[Task statement] Would you return the lines that run from the start of the data below to the line with "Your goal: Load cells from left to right", both included, exactly as written and without pictures?

[Data block]

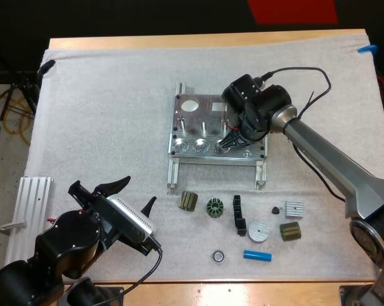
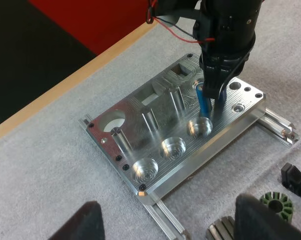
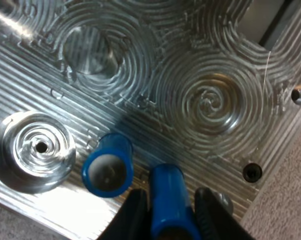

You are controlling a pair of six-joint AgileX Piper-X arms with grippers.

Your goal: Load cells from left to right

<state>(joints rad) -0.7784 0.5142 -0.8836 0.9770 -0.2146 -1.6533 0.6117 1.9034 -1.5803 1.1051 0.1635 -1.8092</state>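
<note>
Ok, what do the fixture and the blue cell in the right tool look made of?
Fixture: bare machined metal, likely aluminium, bright silver with concentric milling rings around its pockets. Blue cell, clamped in the right tool: glossy blue sleeve, probably plastic wrap, judging by the sheen; its core is hidden.

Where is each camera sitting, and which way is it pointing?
High view: behind both arms, looking down over the metal fixture; left gripper, right gripper show.
Left wrist view: left arm, facing the fixture past its open fingers.
Right wrist view: close over the fixture; fingers clamp a blue cylinder.
Shared by high and left wrist: right gripper at the fixture.
</note>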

[Reply]
You are controlling a pair of six-joint AgileX Piper-X arms with grippers.

Your goal: Load cells from left to right

That completes the answer, and no more is expected.